Это что при бракосочетании такую читают? Выбрала блин! Рычащих ноток нет. Ну, да ладно, придётся работать и с этим материалом.
— Ты музыкант, вообще никого не боишься, что ли? Ни чёрта, ни бога. Ни даже Василисы?! — Брехту-то никто рычать не запрещал. — Тебе, смерду, русским языком было сказано постричься и помыться. Спрашивает волшебница, вообще, может, слуха тебя лишить, раз ты её не услышал. Или ты дурак просто, спрашивает Василиса Преблудная. Осёл? В осла тебя превратить хочет.
Бряк. Опять выпал в обморок Бетховен.
— А-а-а! — завопил этот пацан в кучеряшках.
— Не, вопи, а то и тебя в осла. Помоги лучше в дом отнести. — Взялся за ноги, в каких-то стоптанных-перетоптанных, не по размеру, сапогах, Пётр Христианович. — Кровать-то есть в доме?
— Ать?
— Мать. Бери под руки, понесли.
В доме царил беспорядок. Зато, почти посредине небольшой, в общем, комнаты стоял приличный такой рояль. Как его только занесли сюда. Стену, небось, разбирали. Брехт, водрузив тушка мэтра на незаправленную кровать, не спешил того в чувство приводить, прошёлся по комнате, оценивая. Тёмно-коричневый величественный инструмент от французской фирмы «Эрар». Ножки витые. Интересно смотрится. Затейники французы. Знать бы ещё хорошо это или плохо «Эрар». Брехт как-то читал, что рояли Бетховену дарили чуть не все фирмы, что эти рояли выпускали.
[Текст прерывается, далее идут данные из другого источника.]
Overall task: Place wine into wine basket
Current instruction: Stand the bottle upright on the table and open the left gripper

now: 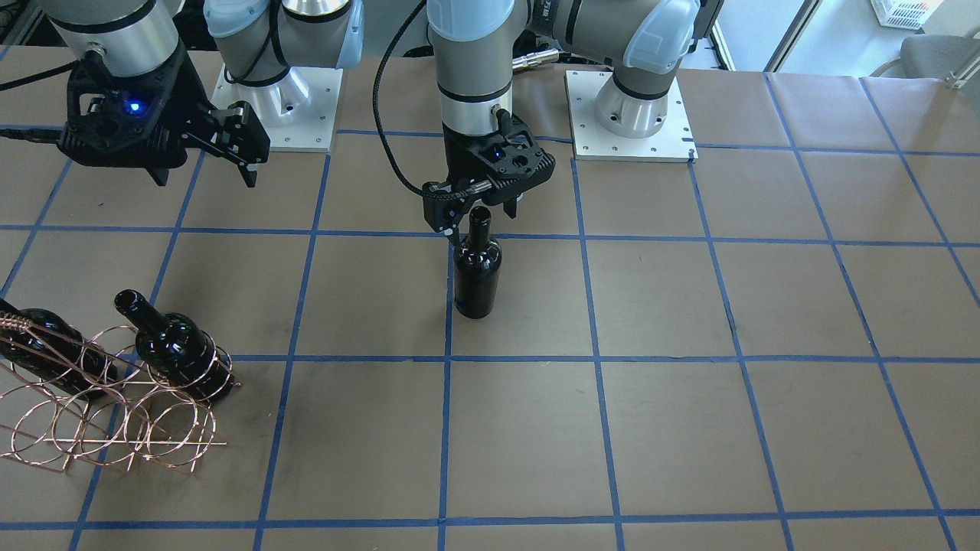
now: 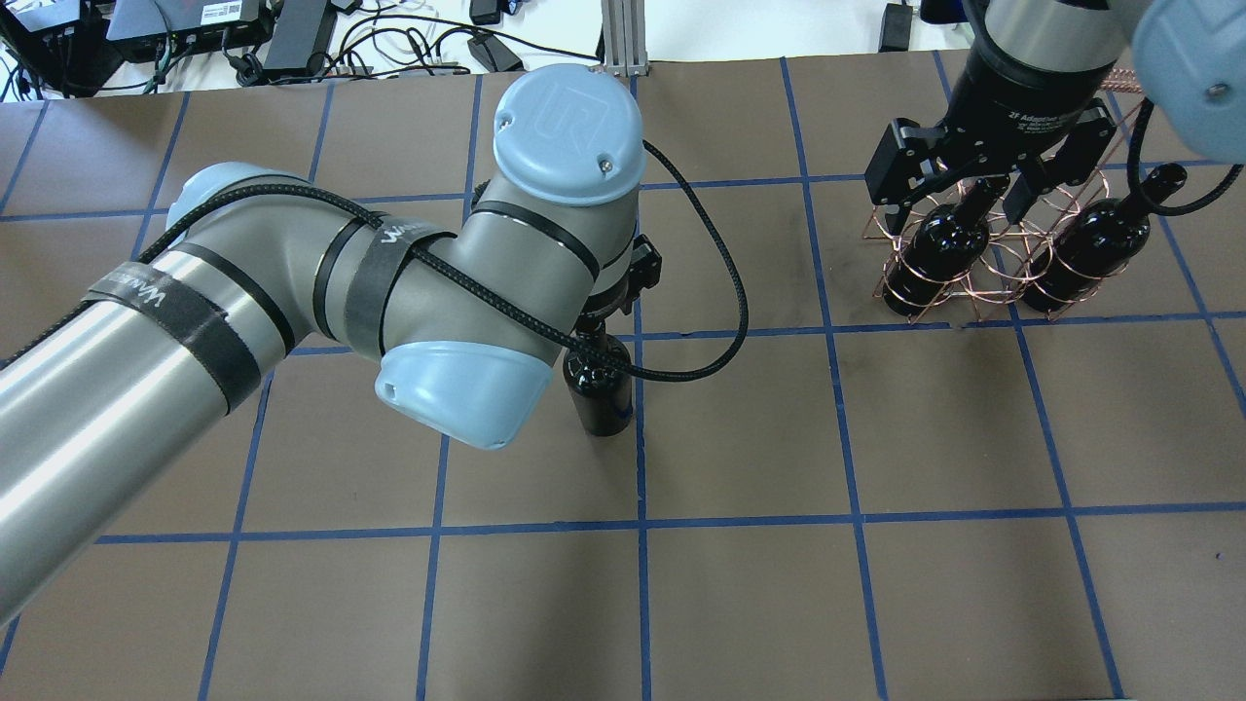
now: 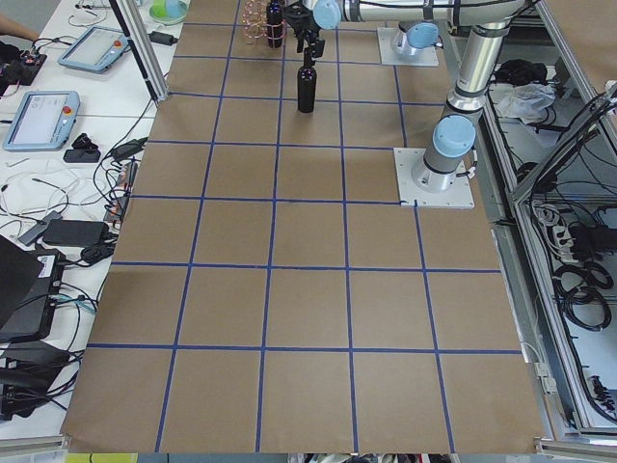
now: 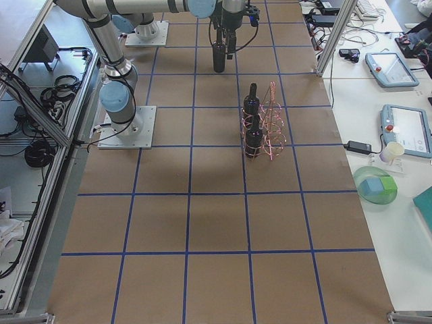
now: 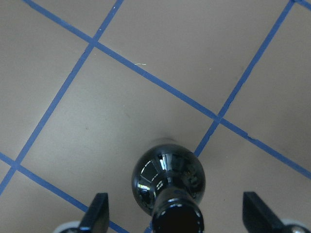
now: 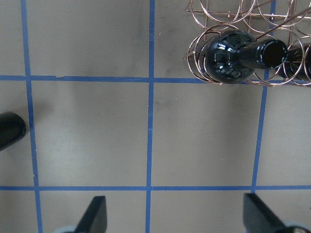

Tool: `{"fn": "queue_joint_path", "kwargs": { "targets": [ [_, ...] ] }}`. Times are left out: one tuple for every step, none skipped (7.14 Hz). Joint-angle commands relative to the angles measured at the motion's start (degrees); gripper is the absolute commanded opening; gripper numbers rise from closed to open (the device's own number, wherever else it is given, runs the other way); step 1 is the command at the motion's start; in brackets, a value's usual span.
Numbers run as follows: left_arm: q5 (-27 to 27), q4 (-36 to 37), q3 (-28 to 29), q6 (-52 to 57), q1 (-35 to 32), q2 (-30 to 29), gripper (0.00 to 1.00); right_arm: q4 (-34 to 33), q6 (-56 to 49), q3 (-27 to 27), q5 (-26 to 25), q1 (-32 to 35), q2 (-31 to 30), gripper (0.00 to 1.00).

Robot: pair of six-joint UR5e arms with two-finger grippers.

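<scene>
One wine bottle (image 1: 477, 268) stands upright on the table near its middle; it also shows in the overhead view (image 2: 602, 389) and the left wrist view (image 5: 167, 179). My left gripper (image 1: 481, 218) is open, one finger on each side of the bottle's neck, clear of the glass (image 5: 177, 216). The copper wire wine basket (image 1: 115, 413) holds two more bottles (image 1: 180, 348) (image 1: 46, 348), lying tilted in its loops. My right gripper (image 2: 959, 200) is open and empty, raised above the table near the basket (image 6: 233, 14).
The brown table cover carries a blue tape grid (image 1: 444, 428). The two arm bases (image 1: 632, 115) (image 1: 279, 107) stand at the robot's edge. The left arm's cable (image 2: 720, 321) loops beside the upright bottle.
</scene>
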Motion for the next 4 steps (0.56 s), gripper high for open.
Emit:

— Тяжёлый механизм, учитель жалуется, — пискнул из-за спины Петра Христиановича Фердинанд Рис.
— А скажи мне, Федя, из чего Людвиг наш злоупотребляет?
— Ик. А? Чего? — закрутил головой, на плойку завитой, молодой человек.
— Спрашиваю, из чего маэстро вино пьёт. Кубок, там, чаша? — Брехт читал, что у Бетховина была любимая чаша или кубок большой, отлитый из сплава олова и свинца, ещё и оттуда травился наш Людвиг ван.
Событие сорок пятое
Нет лучшего способа для создания идиотов, чем алкоголь при его продолжительном употреблении.
Эмиль Крепелин
— Почему у вас бардак такой? А, да ты и по-русски говорить не можешь. Неуч. — Брехт оглядел комнату внимательней. На самом деле красивое русское слово «бардак» никак не описывало обстановку. Это была свалка или помойка. Скорее помойка, на нотах, наваленных под столом и роялем, валились засохшие макаронины, и жирные пятна от соуса или чего-то похуже были почти на всех нотах. На этих же листах и кофейный порошок уже использованный горками присутствовал. Одежда валялась на кровати, на столе среди бумаг, на спинке стула.